BOEM auctioned development rights for the five areas— two in the Humboldt Wind Energy Area of Northern California and three in Morro Bay in Southern California— on Dec. 6 and 7.

The two areas up for grabs in Northern California received the auction’s two highest bids.

Copenhagen Infrastructure Partners, through the subsidiary California North Floating LLC, secured the rights to develop 69,031 acres for an auction high $173.8 million.
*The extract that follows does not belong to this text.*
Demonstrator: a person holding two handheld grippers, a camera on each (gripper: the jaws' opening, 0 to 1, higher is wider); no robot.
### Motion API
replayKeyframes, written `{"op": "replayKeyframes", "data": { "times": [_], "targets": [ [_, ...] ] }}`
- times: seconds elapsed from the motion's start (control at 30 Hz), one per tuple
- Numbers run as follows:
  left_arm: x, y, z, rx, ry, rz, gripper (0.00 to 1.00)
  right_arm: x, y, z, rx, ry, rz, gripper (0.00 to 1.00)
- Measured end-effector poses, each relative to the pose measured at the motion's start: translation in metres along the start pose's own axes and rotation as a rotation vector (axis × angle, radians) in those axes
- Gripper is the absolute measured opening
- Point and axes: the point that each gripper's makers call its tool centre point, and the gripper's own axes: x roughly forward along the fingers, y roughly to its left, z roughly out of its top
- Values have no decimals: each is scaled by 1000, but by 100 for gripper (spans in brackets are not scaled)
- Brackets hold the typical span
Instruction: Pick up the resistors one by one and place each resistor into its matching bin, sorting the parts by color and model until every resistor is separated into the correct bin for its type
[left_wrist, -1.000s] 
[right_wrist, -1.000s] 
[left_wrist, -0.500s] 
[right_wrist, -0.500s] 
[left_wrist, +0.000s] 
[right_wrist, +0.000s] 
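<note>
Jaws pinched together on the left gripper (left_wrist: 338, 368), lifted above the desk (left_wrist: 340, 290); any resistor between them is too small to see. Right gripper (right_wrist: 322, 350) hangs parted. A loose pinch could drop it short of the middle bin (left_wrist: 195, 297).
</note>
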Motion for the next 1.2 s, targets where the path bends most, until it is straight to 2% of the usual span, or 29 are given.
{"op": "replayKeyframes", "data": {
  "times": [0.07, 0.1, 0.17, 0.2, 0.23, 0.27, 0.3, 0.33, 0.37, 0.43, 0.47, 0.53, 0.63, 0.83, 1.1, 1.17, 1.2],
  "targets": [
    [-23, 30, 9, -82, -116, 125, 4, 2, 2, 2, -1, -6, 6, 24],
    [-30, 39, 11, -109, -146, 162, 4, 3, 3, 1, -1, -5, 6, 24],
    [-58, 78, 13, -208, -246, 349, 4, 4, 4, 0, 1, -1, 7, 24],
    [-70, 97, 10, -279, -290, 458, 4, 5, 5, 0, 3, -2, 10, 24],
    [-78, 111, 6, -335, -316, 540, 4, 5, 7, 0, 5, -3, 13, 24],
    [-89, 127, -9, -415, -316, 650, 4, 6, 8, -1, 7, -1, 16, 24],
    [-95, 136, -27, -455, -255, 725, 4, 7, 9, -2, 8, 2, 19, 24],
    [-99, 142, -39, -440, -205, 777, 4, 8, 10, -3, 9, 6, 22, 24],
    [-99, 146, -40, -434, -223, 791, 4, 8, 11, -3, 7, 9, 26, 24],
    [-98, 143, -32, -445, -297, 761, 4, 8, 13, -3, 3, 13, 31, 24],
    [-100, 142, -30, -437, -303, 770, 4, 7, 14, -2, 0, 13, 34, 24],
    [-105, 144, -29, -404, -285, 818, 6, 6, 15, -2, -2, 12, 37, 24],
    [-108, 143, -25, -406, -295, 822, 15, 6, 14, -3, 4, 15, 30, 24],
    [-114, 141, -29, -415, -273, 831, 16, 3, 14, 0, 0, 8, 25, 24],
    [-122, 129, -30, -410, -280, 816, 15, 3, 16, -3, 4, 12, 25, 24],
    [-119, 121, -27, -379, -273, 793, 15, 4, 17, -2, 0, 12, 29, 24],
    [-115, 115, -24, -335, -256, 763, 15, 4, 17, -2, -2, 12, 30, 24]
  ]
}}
RWE had the next highest winning bid at $157.7 million for 63,338 acres.

Equinor, Invenergy, and a joint venture between ENGIE and EDP won the rights to develop areas in Morro Bay for $130 million, $145.3 million, and $150.3 million, respectively.

The total development area offered in the auction covers 373,268 acres with the potential to produce over 4.6 GW of offshore wind energy and power 1.5 million homes, BOEM said.

California could feasibly and responsibly develop as much as 3 GW of offshore wind by 2030, 10-15 GW by 2045, and 20 GW by 2050, according to proposed targets from the state’s energy planning agency.

The California State Assembly directed the California Energy Commission to evaluate the maximum capacity of offshore wind development and establish planning goals for 2030 and 2045.